Pitching and defense has been New Orleans’ strength this week during the All American Amateur Baseball Association Tournament.
The trend continued Thursday afternoon against Butler in a quarterfinal as starting right-hander Aidan Grab went seven strong innings and the Boosters played their fourth straight game without committing an error, then Will Delaune and Rhett Centanni each added a two-run homer to complement what has been the franchise’s hallmark over the history of the 80-year event.
Pool A winner New Orleans combined all three elements to dispatch Butler by scoring eight unanswered runs in an 8-1 victory at Roxbury Park’s Dee Dee Osborne Field.
“This was just a building block to get to the next one,” said Grab, a rising 6-foot-5, 200-pound freshman at Delgado Community College who induced 16 swings and misses and finished with five strikeouts and 101 pitches. “I feel like we’re in a good spot to just keep going.”
The Boosters face Martella’s Pharmacy, a 9-0 winner over 2024 champ Columbus, Friday in a semifinal.
New Orleans beat Butler 2-0 in pool play during the 2024 tournament. The Boosters lost in a 2024 quarterfinal to Mainline Pharmacy.

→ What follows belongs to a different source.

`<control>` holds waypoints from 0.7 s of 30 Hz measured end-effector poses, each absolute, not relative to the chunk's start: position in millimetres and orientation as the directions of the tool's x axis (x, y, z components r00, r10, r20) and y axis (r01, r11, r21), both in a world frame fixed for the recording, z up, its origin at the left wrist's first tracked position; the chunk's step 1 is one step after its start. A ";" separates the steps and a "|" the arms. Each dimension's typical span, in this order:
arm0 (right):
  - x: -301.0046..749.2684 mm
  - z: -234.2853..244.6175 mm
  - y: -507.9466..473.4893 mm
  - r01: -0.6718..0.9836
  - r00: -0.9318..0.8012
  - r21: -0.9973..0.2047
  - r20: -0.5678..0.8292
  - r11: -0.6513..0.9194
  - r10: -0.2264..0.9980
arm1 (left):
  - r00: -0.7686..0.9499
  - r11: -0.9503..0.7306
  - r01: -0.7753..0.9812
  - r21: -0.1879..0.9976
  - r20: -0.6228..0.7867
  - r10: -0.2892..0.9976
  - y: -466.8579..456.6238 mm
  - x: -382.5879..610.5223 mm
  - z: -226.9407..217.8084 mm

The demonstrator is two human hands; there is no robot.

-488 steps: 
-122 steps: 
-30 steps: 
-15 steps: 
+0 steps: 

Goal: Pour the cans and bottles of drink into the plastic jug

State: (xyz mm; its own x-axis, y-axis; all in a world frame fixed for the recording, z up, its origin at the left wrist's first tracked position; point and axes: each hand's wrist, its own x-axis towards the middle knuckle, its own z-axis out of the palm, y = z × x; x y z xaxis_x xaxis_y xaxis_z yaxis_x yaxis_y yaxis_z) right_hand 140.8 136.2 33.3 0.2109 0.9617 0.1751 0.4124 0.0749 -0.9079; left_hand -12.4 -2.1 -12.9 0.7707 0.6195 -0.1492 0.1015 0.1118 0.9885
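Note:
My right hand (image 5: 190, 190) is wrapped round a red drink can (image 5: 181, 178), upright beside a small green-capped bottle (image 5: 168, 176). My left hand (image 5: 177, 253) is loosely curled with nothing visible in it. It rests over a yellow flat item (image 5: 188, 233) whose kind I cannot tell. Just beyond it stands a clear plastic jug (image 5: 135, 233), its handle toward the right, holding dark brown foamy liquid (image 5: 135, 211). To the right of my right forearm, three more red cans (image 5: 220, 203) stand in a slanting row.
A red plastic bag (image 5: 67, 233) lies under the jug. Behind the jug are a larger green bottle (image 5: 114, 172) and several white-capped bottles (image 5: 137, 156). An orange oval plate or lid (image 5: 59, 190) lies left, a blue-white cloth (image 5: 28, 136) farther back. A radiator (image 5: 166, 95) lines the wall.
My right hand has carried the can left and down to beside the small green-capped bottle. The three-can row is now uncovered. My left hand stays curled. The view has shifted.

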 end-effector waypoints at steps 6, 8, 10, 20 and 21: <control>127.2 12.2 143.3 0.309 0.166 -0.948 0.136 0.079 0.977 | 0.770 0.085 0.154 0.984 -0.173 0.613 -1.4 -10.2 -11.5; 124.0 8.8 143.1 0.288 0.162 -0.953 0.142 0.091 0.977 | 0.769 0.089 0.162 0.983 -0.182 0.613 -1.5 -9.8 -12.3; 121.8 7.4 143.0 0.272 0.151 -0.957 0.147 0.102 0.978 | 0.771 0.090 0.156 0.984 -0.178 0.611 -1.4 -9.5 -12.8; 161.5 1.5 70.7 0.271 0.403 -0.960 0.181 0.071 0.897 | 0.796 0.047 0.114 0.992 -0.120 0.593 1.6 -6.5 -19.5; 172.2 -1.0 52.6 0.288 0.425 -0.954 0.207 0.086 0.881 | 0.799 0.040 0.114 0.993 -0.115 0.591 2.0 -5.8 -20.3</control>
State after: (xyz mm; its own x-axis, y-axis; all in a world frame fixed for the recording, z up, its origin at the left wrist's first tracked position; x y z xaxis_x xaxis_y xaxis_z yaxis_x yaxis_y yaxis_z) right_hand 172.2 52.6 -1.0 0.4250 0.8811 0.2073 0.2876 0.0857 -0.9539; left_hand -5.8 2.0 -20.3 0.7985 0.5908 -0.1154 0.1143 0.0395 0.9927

The Boosters relied on their usual recipe for success by waiting out Butler starter Tyler Vogel, who needed 99 pitches to get through five innings.
“It worked again for us,” New Orleans manager Doug Faust said. “We just tried to get the other starting pitcher to get his pitch count up a little bit. We took advantage of some walks and hit batters. Aidan was great for us, keeping them right there at one, just letting our offense try to catch up. Eventually, we’re going to have big swings like we had.”
In its second appearance in the AAABA Tournament, Butler advanced to the quarterfinals for the second consecutive season. The Allegheny Athletics finished 2-2 as the Pool B runner-up.
“It’s a great baseball team,” Butler coach Dan Helgert said of New Orleans. “We were still in it until the eighth when they plopped a couple bombs.”
Following Grab, Michael Hotard and Brandon Kragle each tossed a scoreless frame.
Butler, which finished with three hits and were without two key players due to injury, struck first in the top of the first inning. Nate Demchak led off with a single and then stole second base. A groundout moved him to third. Brayden Zeigler drew a walk to put runners on the corners. A double steal was called. Once catcher Josh Hoffmann’s throw went to second base, Demchak broke for the plate and scored. Both runners were safe.
New Orleans answered in the bottom half. Reed Duthu’s single and an error put two runners on with no one out. Hoffman was hit by a pitch to load the bases. Joe Monaghan drew a free pass, and Cooper Smith was plunked to force in a run as New Orleans led 2-1.
Bourgeois, who has nine knocks in four multi-hit games this week, added a two-out RBI single in the second.
Bourgeois produced three hits Thursday.
The Boosters, who left 14 runners on base, added one in the third on Delaune’s run-scoring single to left that landed just before a charging Colin Patterson to lead 4-1.
Grab cruised from there. The tall right-hander struck out three straight batters between the third and fourth innings, using a sharp slider to miss bats.
“He was locating his breaking ball for strikes,” Faust said of Grab. “That’s when he’s really good. He had a lot of called strikes on his breaking stuff.”
Grab made an early adjustment and was effective.
“The first inning was kind of rough, just trying to get used to the mound,” Grab said. “Once I was able to settle in, I had all my pitches and just kept going. I had good control of my slider today. I had good control of the sinker. Having those two were just big for me.”
Butler completed a 7-8-6-2 relay after Tyrin Kirklin’s single ricocheted off Patterson’s glove to get Smith out at home in the seventh.
New Orleans put the game away in the eighth. Delaune, who joined Centanni with two hits each, launched a first pitch from Carter Leviski well over the left-field fence. After a two-out error, Centanni demolished a 1-0 offering from Nate Kush to deep left-center field for a two-run blast.
Seth Helgert doubled for Butler in the third.